Eine Weidenjungfer zeigt die filigrane Schönheit der Natur (von oben, im Uhrzeigersinn), eine
Ringelnatter auf der Jagd, das winterliche Moos im Abendlicht, Paul Eschbach und Idyll im Fußbergmoos.
FOTOS:PAUL ESCHBACH (4), HUBERT BAUER-FALKNER
Knapp achthundert Hektar umfasst das Projektgebiet Palsweiser und Fußbergmoos, erläutern Roderich Zauscher und Biotopmanager Heinz Gibowsky von der Dachauer BN-Kreisgruppe bei der offiziellen Buchvorstellung. Auf gut hundert Hektar hat der Naturschutz über Ankauf, Pacht, Pflegevereinbarungen und Ausgleichsflächen verschiedener Träger direkten Zugriff. Eine Zunahme des Artenreichtums gerade in den Feuchtbereichen sei mittlerweile deutlich sichtbar, sagt Eschbach.

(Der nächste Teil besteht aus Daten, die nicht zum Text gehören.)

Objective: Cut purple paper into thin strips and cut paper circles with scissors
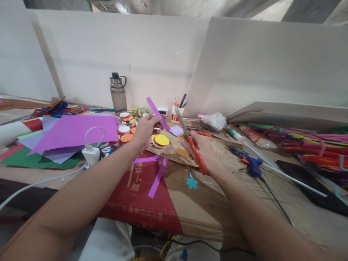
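The left hand (148, 127) pinches the purple strip (154, 107) with its fingers, at ten o'clock from the scissors (194, 148), which the right hand (200, 146) grasps. For neat cutting, I would keep the strip steady and these fingers well apart from the blades (182, 122).

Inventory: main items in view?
Narrow paper strips: three, purple, centre
Metal scissors: one, orange handles, centre
Translucent plastic bottle: one, grey, back left
Round pen cup: one, white/red, back centre
Round discs: many, multicoloured, centre left
Flat paper sheets: several, mixed, left
Flower cutout: one, teal, front centre
Plastic glue gun: one, blue, right
Boxy adapter: one, white, left
Thin craft stems: many, multicoloured, far right
Left hand: one, holding strip
Right hand: one, holding scissors
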`<state>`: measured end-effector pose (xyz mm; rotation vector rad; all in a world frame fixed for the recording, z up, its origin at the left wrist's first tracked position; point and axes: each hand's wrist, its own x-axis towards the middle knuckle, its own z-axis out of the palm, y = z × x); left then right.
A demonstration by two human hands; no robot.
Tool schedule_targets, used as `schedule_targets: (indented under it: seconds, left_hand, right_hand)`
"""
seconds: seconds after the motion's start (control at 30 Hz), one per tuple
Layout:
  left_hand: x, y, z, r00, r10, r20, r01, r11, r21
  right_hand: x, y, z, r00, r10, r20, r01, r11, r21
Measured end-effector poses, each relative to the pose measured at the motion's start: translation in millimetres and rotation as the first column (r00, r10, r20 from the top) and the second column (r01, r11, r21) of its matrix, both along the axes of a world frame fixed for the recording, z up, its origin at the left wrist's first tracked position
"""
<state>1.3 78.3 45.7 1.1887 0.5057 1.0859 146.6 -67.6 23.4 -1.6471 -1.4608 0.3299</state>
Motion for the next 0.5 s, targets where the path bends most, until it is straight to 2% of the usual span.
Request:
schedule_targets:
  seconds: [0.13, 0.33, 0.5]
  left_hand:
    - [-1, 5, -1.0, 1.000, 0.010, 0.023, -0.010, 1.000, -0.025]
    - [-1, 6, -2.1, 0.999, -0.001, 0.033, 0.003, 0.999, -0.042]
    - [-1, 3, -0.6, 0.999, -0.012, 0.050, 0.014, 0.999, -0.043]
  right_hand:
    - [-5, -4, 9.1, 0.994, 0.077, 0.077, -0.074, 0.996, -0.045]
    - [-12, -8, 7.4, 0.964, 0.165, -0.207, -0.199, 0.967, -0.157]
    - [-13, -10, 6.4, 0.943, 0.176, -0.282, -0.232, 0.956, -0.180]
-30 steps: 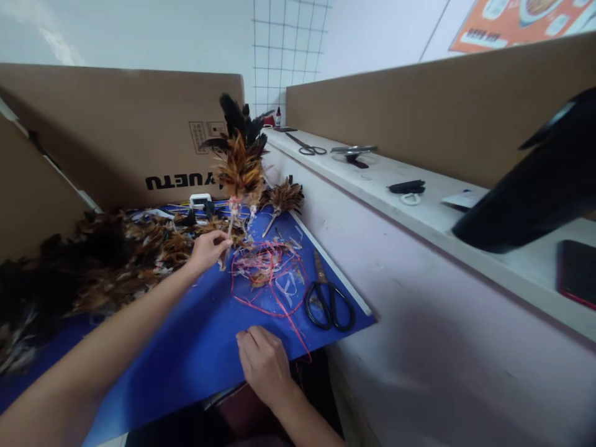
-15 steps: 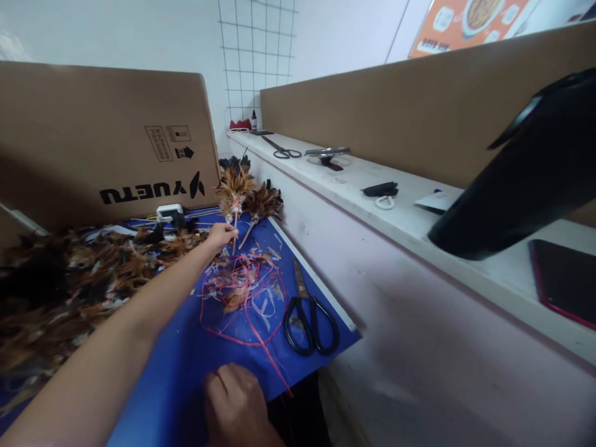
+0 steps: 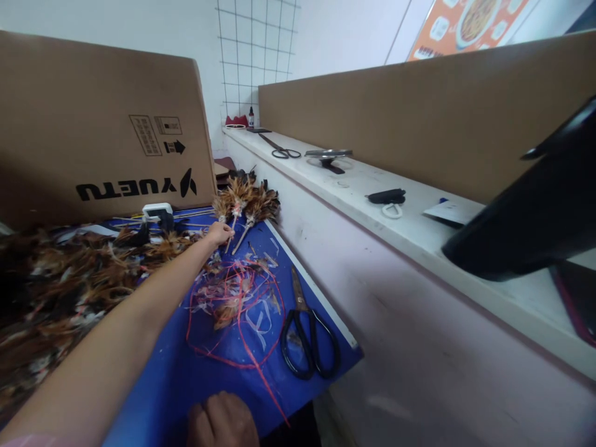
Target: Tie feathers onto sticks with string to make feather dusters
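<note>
My left hand (image 3: 220, 233) reaches far across the blue tabletop. Its fingertips are pinched on the thin wooden stick of a small feather duster (image 3: 236, 197), whose brown and black feathers point away from me. A second feather duster (image 3: 261, 203) lies against it on the right, with its stick towards me. Near the front edge my right hand (image 3: 224, 422) is curled into a fist; whatever its fingers may hold is hidden. Between the hands lies a loose tangle of pink string (image 3: 242, 310) with feather scraps. Black-handled scissors (image 3: 308, 332) rest to the right.
Loose brown feathers (image 3: 93, 279) cover the table's left side. Behind them stand a white device (image 3: 157, 210) and a cardboard box (image 3: 102, 124). Along the right runs a raised white ledge (image 3: 354, 198), holding another pair of scissors (image 3: 279, 149), a black cylinder (image 3: 521, 223) and a phone (image 3: 577, 298).
The view has shifted slightly. The held duster's feathers now sit closer against the second duster. My left hand keeps its pinch on the stick, and my right fist appears lower.
</note>
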A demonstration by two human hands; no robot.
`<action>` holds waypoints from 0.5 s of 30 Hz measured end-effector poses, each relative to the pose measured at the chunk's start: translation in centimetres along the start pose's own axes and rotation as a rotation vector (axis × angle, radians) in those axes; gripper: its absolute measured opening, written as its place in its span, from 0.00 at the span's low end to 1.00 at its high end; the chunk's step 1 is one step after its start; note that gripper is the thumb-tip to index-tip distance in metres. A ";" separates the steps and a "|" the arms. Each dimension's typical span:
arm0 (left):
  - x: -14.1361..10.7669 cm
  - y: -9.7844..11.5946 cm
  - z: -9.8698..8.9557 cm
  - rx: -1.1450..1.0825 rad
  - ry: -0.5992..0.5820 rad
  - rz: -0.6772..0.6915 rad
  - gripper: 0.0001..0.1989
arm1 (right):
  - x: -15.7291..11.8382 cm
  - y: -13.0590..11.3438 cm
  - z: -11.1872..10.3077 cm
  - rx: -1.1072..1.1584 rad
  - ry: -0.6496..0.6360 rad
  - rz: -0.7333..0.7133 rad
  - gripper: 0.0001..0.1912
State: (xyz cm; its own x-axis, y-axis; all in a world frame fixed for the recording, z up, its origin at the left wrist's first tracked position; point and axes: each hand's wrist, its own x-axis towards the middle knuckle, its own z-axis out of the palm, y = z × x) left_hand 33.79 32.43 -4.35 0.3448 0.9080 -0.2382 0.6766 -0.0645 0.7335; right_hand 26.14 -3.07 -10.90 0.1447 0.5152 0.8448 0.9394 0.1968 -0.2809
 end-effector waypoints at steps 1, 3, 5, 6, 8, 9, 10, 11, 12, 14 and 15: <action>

Das Handwerk des Torfstechers geht zu Ende
Eine Spezies scheint allerdings unwiederbringlich auf dem Rückzug zu sein: die des Torfstechers. In Eschbachs Buch findet sich als Exkurs ein Abgesang auf dieses Handwerk– mit Fotos aus dem Archiv. Um die Jahrtausendwende war er bei seinen Streifzügen durch die Moorlandschaft eher zufällig auf den Bauern aus Graßlfing gestoßen, der im Frühjahr seinen alten Torfstich wieder freiräumte. Von April bis Ende September dokumentierte Eschbach, wie der als Brennmaterial genutzte Rohstoff ein letztes Mal mit archaisch anmutenden Werkzeugen abgebaut wurde. Ein altes Handwerk weniger. Pflanzen und Tiere freilich profitieren vom unberührten Lebensraum, und das Moor als Kohlenstoffspeicher kann seine Wirkung im Sinne des Klimaschutzes entfalten.